What is wanted is every line below from the one with "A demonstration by" up to and including the one with "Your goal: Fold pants", retyped exactly, pictures excluded, nothing else.

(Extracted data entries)

☆ ☆ ☆ ☆ ☆

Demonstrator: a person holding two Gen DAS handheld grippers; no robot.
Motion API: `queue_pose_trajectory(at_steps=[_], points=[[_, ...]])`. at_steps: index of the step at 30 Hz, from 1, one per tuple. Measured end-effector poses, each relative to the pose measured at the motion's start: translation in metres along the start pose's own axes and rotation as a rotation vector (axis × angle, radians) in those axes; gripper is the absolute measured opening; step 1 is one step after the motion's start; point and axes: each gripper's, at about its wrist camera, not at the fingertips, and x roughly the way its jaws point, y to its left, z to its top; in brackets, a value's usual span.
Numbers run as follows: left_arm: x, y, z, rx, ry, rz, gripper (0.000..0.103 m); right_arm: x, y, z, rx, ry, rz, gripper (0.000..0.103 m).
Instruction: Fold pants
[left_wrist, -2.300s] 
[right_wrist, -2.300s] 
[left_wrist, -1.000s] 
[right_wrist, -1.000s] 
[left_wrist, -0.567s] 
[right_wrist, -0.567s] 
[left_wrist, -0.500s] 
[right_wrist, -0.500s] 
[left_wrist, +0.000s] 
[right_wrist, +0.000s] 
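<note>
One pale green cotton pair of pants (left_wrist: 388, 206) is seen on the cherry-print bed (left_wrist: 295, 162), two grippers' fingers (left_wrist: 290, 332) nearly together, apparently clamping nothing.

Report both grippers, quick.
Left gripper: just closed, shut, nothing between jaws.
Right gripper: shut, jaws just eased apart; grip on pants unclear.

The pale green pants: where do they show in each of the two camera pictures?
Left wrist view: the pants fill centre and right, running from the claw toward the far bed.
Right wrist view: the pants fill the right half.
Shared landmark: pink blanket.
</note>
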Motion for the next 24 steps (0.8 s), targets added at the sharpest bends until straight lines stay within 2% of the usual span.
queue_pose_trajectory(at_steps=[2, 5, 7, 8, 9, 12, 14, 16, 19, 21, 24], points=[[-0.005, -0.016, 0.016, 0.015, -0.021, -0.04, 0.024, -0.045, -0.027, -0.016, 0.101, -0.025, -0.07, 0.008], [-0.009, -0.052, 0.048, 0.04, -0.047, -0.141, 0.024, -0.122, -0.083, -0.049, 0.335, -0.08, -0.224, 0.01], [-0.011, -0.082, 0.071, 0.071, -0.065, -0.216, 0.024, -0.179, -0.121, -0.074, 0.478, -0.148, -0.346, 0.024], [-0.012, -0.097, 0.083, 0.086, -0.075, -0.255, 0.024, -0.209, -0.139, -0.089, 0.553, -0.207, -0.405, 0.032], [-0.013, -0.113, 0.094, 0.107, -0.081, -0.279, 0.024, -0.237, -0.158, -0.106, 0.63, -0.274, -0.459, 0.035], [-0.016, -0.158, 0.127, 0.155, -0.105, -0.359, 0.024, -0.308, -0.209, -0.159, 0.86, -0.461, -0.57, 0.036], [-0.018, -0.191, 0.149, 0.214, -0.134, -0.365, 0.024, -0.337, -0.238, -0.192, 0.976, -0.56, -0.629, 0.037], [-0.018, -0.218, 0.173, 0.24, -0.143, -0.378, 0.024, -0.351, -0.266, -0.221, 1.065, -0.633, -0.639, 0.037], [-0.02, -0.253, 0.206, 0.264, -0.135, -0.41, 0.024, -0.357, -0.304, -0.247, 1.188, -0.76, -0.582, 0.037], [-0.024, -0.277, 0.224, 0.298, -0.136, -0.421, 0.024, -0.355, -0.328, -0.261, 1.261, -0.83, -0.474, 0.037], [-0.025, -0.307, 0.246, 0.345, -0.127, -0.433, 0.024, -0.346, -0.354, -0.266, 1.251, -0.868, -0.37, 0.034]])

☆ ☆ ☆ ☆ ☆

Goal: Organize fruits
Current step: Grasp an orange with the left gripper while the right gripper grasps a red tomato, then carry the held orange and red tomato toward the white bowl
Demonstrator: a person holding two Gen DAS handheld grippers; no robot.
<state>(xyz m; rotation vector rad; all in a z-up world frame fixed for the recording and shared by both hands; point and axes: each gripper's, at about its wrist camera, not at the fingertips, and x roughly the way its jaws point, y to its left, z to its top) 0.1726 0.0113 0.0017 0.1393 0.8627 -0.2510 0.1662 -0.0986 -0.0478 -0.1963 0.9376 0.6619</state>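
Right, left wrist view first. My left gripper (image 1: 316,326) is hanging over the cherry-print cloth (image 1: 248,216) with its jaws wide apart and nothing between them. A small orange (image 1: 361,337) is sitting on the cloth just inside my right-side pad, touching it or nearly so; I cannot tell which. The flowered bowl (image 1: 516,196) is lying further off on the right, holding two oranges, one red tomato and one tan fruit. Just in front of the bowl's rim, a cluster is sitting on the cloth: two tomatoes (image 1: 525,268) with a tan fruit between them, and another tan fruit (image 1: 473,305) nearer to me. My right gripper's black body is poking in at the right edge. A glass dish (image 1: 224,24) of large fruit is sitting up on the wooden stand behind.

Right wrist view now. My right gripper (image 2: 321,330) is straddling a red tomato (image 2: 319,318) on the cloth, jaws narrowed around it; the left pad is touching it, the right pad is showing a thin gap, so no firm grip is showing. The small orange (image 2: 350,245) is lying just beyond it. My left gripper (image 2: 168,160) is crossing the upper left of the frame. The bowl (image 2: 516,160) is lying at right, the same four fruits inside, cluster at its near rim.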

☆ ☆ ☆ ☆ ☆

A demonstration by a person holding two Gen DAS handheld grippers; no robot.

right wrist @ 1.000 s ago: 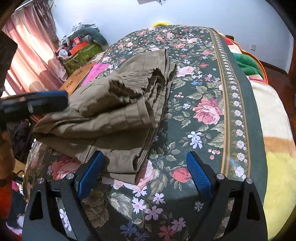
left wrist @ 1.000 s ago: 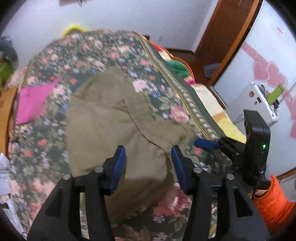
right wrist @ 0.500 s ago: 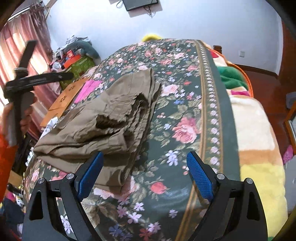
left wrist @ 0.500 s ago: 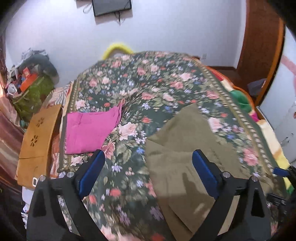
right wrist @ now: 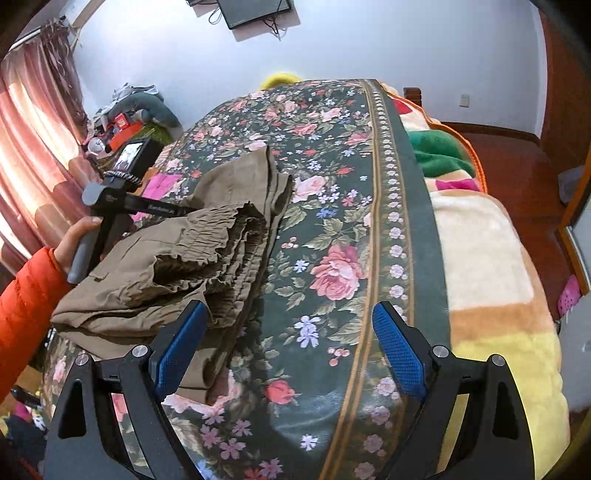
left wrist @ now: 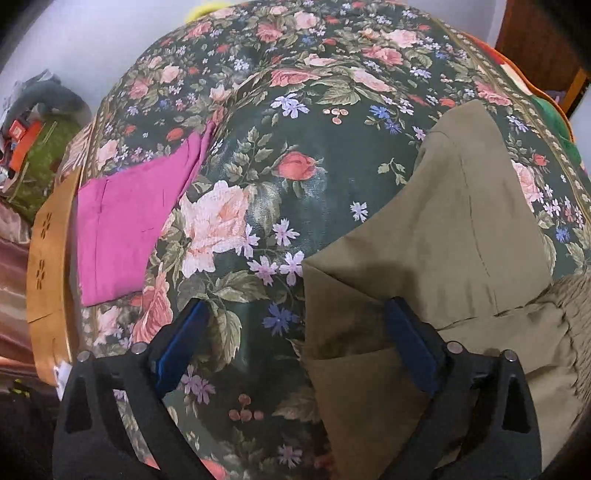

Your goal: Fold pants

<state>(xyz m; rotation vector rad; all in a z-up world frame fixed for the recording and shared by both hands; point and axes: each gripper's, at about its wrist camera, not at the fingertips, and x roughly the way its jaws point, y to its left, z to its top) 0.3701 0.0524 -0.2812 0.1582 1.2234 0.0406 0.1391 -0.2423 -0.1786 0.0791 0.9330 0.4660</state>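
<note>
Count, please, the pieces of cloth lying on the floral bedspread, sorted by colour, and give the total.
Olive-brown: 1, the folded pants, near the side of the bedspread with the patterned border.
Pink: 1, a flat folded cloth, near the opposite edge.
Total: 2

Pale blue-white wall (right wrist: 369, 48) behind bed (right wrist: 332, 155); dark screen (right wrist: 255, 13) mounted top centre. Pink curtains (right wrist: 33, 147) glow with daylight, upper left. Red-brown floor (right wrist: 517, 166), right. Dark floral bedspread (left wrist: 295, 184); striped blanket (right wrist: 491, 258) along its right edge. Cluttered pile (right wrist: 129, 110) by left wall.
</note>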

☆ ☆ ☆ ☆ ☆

Problem solution ::
A demonstration by a person holding two Gen DAS handheld grippers; no robot.

right wrist @ 1.000 s ago: 
left wrist @ 1.000 s ago: 
right wrist @ 0.500 s ago: 
left wrist @ 0.500 s ago: 
right wrist @ now: 
left wrist @ now: 

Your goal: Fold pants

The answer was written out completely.